While Jesse & Jordan wore a little dissent, they were largely on the same page due to their own similar approaches to the game—strategy masked by charisma. Nevertheless, they were drawn in different directions by the vote based on their pre-merge connections. Mel & Michelle, in their first substantial content of the season, identified as mirror twins. And while they seemed to be in lock-step through what we saw of their strategic conversations to target Shay, there was clearly something misaligned as they voted differently. Michelle stuck with the Shay plan, while Mel piggybacked onto the majority, almost compromising her own position in the game as she sided with the plan that ultimately put the split vote back-up on her.

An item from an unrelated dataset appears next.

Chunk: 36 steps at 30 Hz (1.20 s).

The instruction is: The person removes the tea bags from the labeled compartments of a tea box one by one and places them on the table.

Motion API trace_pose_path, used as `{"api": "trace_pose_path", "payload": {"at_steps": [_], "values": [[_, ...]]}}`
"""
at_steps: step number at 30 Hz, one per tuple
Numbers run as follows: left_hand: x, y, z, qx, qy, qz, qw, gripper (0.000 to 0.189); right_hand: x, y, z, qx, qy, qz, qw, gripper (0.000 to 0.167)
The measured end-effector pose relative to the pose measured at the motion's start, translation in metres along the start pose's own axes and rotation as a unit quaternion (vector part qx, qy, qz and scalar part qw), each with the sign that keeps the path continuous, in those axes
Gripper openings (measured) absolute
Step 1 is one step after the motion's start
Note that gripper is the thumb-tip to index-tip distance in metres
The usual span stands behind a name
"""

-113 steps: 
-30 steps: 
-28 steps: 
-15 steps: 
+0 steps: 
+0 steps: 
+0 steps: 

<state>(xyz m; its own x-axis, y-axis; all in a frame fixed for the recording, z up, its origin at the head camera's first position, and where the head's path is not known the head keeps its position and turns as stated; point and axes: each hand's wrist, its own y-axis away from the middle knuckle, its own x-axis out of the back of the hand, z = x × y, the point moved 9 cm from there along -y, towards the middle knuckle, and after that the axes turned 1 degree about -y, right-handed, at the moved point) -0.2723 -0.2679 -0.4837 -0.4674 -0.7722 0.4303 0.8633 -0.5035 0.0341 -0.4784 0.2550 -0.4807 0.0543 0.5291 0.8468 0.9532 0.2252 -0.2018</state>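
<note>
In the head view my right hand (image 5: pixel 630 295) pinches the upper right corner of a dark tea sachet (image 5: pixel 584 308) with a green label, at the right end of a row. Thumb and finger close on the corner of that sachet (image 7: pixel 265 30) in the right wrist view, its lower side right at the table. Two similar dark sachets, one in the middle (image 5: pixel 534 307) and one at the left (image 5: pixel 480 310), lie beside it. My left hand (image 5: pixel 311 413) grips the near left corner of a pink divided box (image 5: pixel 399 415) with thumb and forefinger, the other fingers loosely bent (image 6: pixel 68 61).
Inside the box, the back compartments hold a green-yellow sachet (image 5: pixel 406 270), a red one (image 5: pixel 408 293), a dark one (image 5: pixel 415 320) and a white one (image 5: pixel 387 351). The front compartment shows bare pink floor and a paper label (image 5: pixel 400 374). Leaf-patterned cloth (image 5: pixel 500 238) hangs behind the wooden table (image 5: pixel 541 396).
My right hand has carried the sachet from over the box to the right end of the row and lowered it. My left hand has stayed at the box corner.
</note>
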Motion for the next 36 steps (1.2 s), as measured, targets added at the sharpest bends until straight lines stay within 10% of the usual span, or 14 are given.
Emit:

Yet these were but whispers of tension compared to the complexity of the readjustment period of our season’s clearest power couple, Mark & Sam.
THE POWER COUPLE
Throughout the pre-merge, Mark & Sam spoke of their tactical plan to divide and conquer. While their ultimate goal was to reunite at the merge and run the game together, they knew the risks of being too visible as a power couple. This fed into Mark’s decision not to join Sam’s tribe at the swap. Individually, they could focus on their own games, gather their own arsenal and intelligence on tribal dynamics, and then combine their powers at the merge to come out on top. And to this point, they played it brilliantly.
Sam efficiently and effectively dominated the strategy of her tribes and was willing to rock the boat and create risks, but never ended up in the firing line due to her immaculate social game and insightful choice of allies like Sandra and Jesse, who drew heat before her. Meanwhile, Mark downplayed his aggressive gameplay to become an easygoing, social pivot in his tribes, always at the crux of the votes but never outwardly seen as the ringleader despite his imposing physicality.
Despite being strong, capable players with the reputation of a returnee, neither caught votes coming their way all throughout the pre-merge, and both stepped into this episode with loyal allies. Sam had cultivated a partnership with Jesse but had close ties to Khanh & Chrissy after the post-swap run, while Mark had surrounded himself with a gaggle of meatshields in the Boys’ Club, Jordie, Josh, Jordan, and Juicy Dave.
Logic would suggest they’d simply unite their alliances into a super-majority or collaborate on how to assemble a dream team from their individual work. Especially with each having ended up with one of the brothers as their second-in-command, Mark & Sam and Jordie & Jesse could easily have become a rock-solid block right off the bat and immediately run the merge. And yet… Reality doesn’t play by logic’s rules.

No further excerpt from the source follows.